**AIM OF THE TASK**
The material below should be copied line for line, please, with pictures omitted.

**RECORDED DATA**
-- -- --

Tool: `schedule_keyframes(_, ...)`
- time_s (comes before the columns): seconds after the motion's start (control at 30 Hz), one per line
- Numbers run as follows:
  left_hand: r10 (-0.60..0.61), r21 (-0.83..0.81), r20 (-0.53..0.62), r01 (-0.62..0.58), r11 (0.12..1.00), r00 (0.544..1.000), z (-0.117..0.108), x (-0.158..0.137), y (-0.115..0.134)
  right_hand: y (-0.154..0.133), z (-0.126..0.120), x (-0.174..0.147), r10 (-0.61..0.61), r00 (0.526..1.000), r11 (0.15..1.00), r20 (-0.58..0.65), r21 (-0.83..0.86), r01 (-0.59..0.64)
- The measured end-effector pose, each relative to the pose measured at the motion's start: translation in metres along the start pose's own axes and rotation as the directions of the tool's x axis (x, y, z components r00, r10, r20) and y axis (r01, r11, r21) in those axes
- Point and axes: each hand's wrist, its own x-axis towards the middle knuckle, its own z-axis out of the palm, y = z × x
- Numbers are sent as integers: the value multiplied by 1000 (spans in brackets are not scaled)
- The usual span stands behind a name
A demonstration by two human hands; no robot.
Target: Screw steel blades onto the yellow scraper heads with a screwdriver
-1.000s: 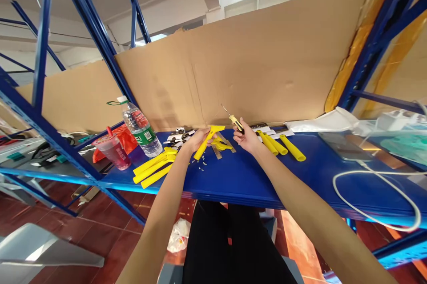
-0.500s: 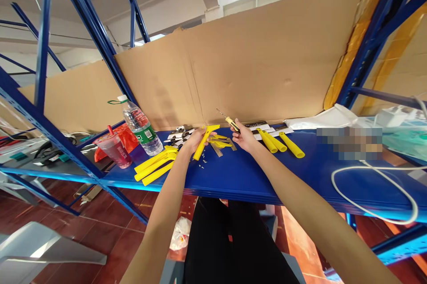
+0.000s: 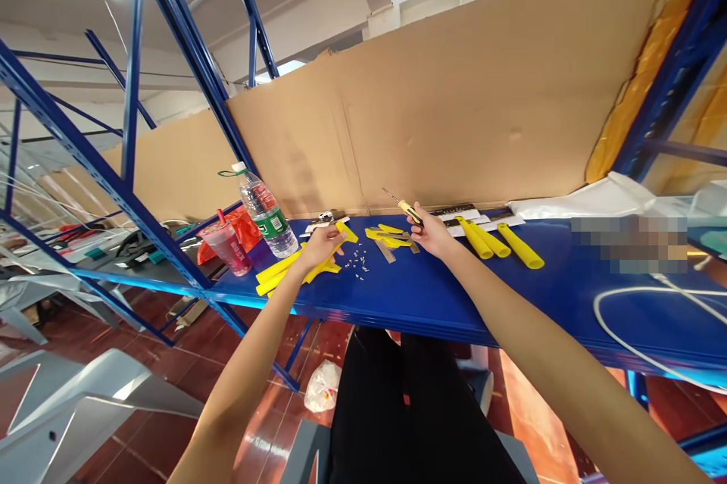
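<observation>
Centrally, my right hand (image 3: 434, 232) clasps a screwdriver (image 3: 409, 211) pointing toward ten o'clock; at nine, my left hand (image 3: 322, 243) pinches a yellow piece (image 3: 348, 232).

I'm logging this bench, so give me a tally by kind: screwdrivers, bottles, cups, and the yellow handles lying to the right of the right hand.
Screwdriver: 1
Bottle: 1
Cup: 1
Yellow handles right of the right hand: 3
Total: 6
</observation>
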Motion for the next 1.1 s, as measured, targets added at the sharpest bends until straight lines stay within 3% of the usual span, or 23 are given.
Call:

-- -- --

**ANSWER SECTION**
Tool: `schedule_keyframes(_, ...)`
- time_s (comes before the columns): seconds after the motion's start (control at 30 Hz), one per line
- Numbers run as follows:
  left_hand: r10 (-0.60..0.61), r21 (-0.83..0.81), r20 (-0.53..0.62), r01 (-0.62..0.58), r11 (0.12..1.00), r00 (0.544..1.000), z (-0.117..0.108), x (-0.158..0.137), y (-0.115..0.134)
  right_hand: y (-0.154..0.133), z (-0.126..0.120), x (-0.174..0.147), r10 (-0.61..0.61), r00 (0.526..1.000), r11 (0.15..1.00), r20 (-0.58..0.65), r21 (-0.83..0.86), r01 (-0.59..0.64)
- The measured end-effector pose, each relative to the pose measured at the motion's start: translation in metres along the start pose's own axes and rotation as the directions of the tool's x axis (x, y, z components r00, r10, r20) and y axis (r01, r11, r21) in those axes
- Point and axes: each hand's wrist, its own x-axis towards the middle knuckle, its own z-axis out of the palm, y = z × x
- Numbers are sent as integers: the value multiplied by 1000 (spans in brackets are not scaled)
- The usual span stands behind a name
A demonstration by two human hands; no robot.
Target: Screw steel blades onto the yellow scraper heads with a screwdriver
-1.000s: 
-0.500s: 
+0.000s: 
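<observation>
Centrally, my right hand (image 3: 434, 232) clasps a screwdriver (image 3: 409, 211) pointing toward ten o'clock; at nine, my left hand (image 3: 322, 243) pinches a yellow piece (image 3: 348, 232).

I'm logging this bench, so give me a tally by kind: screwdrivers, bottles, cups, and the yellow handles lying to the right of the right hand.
Screwdriver: 1
Bottle: 1
Cup: 1
Yellow handles right of the right hand: 3
Total: 6
</observation>
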Motion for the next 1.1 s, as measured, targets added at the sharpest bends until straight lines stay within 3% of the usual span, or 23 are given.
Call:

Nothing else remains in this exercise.